Addictiveness is a big problem. And I see it on Chatroulette. The problem is, it’s not easy to make it not addictive because you want users. You want your product to be successful, so you have to make it addictive. This whole addictive nature is incredible because every way you can measure your success of your product—it’s addictiveness. How many users? What’s the attention rate? It’s measured by addictiveness. The way I resolve this cognitive dissonance is by saying, “OK you just have to make it addictive, that’s the only way to succeed, but you have to make it good because then they’re addicted to something good at least.” Everything is a digital drug.
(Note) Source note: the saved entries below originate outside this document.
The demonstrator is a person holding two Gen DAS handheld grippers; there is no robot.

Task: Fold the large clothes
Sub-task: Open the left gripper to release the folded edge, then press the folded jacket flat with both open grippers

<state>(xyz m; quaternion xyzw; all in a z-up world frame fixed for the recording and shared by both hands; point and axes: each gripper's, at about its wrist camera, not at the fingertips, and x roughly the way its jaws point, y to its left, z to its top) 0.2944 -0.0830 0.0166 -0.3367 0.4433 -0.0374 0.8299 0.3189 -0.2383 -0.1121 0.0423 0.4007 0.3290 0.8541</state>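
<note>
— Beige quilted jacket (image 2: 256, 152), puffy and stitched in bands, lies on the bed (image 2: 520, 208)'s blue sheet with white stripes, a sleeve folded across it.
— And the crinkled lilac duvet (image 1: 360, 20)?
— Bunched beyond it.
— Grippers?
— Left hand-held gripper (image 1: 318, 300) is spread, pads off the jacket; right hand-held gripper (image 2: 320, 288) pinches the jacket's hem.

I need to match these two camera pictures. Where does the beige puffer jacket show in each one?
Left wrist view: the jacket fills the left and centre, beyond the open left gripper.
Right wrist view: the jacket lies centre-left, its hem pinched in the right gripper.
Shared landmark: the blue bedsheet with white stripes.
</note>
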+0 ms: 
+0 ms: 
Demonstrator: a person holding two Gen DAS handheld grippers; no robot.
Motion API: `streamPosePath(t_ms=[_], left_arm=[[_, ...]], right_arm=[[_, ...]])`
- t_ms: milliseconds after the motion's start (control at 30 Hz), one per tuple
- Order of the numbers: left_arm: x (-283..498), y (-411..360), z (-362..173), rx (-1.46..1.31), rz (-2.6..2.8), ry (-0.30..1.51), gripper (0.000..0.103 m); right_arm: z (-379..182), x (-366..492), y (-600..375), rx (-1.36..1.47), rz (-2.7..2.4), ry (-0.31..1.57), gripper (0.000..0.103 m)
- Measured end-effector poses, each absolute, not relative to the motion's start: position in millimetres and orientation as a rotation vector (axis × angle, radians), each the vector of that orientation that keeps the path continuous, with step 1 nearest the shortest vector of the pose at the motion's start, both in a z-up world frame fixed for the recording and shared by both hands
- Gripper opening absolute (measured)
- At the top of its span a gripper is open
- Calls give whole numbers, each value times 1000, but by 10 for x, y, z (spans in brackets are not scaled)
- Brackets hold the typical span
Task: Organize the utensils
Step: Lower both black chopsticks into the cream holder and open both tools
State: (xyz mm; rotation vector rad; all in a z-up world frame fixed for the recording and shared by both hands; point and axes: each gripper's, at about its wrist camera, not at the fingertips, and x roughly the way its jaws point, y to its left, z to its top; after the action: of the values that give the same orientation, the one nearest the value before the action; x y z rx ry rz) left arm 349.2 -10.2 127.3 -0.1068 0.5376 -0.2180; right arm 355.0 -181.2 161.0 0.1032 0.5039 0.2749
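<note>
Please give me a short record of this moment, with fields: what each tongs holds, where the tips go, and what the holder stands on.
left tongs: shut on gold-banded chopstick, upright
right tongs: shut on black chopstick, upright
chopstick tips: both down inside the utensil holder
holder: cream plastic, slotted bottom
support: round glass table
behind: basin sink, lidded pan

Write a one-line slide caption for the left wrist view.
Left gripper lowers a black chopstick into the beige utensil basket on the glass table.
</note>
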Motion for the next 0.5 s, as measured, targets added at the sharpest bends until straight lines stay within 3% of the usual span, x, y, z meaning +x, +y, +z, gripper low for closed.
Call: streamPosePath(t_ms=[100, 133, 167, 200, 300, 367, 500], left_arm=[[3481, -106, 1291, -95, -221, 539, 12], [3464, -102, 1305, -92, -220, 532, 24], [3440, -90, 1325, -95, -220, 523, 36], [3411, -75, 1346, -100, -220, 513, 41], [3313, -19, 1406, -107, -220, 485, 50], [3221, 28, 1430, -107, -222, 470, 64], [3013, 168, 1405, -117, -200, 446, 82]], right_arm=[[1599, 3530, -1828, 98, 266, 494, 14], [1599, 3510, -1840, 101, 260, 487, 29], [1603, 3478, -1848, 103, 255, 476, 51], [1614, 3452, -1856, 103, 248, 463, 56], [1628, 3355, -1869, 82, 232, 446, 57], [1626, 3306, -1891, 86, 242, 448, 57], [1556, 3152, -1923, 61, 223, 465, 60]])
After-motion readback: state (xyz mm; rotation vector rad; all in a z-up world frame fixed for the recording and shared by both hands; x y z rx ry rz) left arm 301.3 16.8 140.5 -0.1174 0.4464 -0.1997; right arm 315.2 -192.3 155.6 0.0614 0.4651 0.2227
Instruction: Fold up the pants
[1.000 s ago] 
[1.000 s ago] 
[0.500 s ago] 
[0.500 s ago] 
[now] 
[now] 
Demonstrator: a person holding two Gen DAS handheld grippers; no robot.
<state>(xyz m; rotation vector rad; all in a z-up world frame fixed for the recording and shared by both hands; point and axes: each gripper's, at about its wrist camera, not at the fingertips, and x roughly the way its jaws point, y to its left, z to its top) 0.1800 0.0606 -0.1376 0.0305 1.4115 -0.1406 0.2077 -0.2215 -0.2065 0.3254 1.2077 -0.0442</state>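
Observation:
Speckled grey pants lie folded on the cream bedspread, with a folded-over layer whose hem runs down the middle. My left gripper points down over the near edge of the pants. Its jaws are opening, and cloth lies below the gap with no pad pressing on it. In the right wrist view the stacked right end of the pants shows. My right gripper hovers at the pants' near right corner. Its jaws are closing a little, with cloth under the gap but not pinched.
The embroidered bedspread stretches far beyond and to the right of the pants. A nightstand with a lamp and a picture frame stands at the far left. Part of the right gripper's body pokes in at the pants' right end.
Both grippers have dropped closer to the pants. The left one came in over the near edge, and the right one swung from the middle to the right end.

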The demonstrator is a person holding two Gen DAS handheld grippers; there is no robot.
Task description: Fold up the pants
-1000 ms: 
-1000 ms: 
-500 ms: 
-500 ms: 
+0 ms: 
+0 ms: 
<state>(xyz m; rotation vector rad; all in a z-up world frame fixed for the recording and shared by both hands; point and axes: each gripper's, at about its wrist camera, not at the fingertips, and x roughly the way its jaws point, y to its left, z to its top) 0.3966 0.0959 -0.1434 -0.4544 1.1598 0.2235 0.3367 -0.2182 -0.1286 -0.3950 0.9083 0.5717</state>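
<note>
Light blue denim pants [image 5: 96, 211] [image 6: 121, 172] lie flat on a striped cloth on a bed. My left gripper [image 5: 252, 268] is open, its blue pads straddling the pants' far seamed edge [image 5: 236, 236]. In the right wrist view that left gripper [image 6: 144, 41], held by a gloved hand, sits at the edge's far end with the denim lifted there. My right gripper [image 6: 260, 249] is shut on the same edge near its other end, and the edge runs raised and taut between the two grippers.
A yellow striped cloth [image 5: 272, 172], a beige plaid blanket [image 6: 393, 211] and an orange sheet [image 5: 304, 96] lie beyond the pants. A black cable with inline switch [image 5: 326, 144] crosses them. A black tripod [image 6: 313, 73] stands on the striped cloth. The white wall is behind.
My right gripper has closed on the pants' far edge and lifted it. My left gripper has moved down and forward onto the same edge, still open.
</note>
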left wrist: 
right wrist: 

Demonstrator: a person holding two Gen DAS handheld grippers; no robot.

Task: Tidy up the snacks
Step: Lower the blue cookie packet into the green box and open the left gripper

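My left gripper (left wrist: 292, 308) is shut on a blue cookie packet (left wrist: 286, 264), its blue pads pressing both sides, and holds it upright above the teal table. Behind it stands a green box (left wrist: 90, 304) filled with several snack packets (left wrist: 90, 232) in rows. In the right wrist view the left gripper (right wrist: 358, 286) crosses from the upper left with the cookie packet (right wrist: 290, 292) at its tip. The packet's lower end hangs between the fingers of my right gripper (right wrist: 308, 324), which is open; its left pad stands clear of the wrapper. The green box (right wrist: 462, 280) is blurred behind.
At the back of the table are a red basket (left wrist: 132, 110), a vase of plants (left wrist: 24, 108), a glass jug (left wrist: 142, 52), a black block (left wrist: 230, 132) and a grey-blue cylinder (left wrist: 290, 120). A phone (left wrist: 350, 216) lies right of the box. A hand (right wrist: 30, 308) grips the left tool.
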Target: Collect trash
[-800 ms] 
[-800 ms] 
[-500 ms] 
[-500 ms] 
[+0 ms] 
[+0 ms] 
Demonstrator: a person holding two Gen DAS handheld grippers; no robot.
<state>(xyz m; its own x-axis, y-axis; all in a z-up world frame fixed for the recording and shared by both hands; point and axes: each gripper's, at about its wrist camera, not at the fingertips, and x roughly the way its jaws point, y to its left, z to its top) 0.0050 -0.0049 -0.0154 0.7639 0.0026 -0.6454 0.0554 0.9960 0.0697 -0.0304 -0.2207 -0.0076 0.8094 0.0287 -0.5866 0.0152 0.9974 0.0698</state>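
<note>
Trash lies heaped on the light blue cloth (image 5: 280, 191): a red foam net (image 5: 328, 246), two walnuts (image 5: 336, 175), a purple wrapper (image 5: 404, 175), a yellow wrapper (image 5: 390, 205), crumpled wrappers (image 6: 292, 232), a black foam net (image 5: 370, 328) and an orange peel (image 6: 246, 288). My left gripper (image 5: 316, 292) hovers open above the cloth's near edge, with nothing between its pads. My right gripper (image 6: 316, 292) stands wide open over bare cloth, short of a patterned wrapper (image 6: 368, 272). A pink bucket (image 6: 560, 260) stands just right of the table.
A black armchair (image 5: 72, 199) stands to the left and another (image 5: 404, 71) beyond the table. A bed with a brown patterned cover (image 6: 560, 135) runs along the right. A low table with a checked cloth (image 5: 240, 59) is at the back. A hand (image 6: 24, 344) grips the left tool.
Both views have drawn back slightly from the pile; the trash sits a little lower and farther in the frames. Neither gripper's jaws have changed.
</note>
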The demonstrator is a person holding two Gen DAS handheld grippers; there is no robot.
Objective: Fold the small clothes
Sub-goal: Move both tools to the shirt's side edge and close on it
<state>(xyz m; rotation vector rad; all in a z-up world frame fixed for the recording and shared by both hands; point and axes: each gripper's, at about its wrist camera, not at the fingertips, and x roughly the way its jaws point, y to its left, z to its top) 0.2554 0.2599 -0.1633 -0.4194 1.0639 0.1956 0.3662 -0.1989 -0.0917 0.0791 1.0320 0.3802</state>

I don’t see a way to stop it.
It’s mathematics. There is no way around it, unfortunately. Either the site grows or dies and to grow you have to use these methods. That’s why if you’re a smart developer you put a prompt, “Are you sure you want to exit?” Make the exit button smaller and stuff, god damn it.
But then maybe it’s ok. You just have to know what you’re actually making people do…But users have no chance. The users have no agency. There’s no chance. If you go on YouTube there is no way you have agency. The machine learning algorithm will give you the videos you are most likely going to watch. Basically with a digital drug, you have to be wary.
We are kind of lost. Users and developers are kind of like, we don’t know what we want anymore. Also developers, I don’t trust them hundred percent. Because for them users is just traffic, you know, just numbers, so.
Try to contact Google. They’ll give you a robot response. That shows their attitudes, actually.
That’s why I like hackers. Because hackers can really bust the egos of developers. Because developers think they’re so smart and hackers can fuck everything up.
GP: I read somewhere that you were a hacker when you were a teenager, before Chatroulette.
AT: Yeah. Now the fun I’m doing, I found this programmatic way to send SMS verification codes and it’s basically a protocol. I have, I can fuck with the phone system. Basically what I did, you can send a text message from any phone number to any phone number. It’s amazing pranking, and I was sending—it’s so funny—you can call people from any phone numbers. I send to my friend a text message, TransferWise. It’s like a bank and I know my friend was using that, and I sent him a text message from TransferWise saying, “Your $40,000 wire transfer to Romanian National Bank has completed.” [Laughing.] And it’s just crazy. It’s all system.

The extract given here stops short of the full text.